## Aim of the exercise
What you should repeat is the run of lines from the top of the listing below through the line with "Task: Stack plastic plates", exactly, with no pictures.

## Data provided
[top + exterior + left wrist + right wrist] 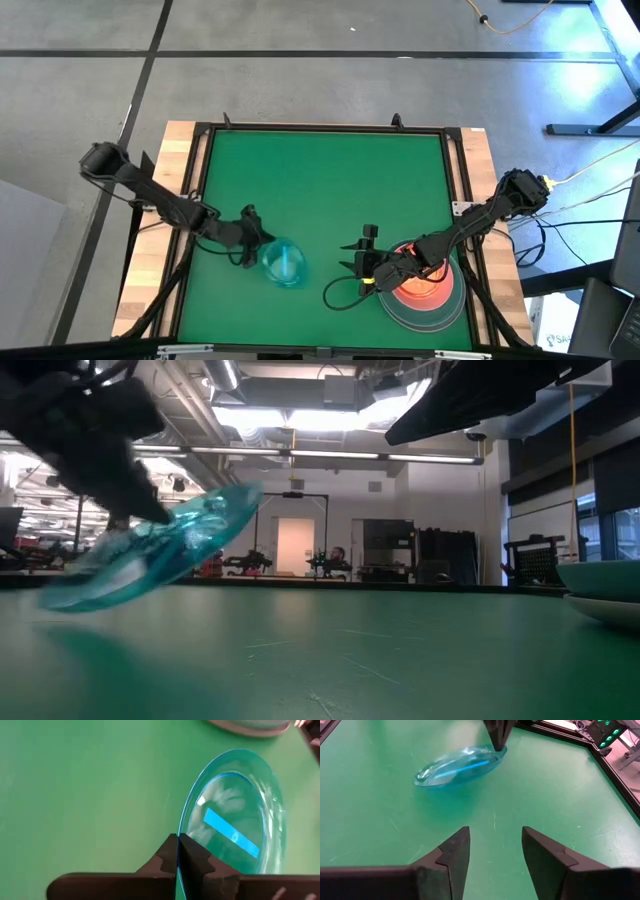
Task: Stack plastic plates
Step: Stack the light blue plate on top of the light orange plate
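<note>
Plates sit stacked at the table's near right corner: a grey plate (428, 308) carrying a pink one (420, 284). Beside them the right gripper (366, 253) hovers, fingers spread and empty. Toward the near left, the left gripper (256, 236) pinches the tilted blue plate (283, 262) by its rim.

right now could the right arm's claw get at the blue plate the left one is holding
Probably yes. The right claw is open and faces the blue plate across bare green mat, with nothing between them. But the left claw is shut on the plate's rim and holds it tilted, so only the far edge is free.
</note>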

## Solved exercise
[top + exterior + left wrist + right wrist] 
Task: Stack plastic plates

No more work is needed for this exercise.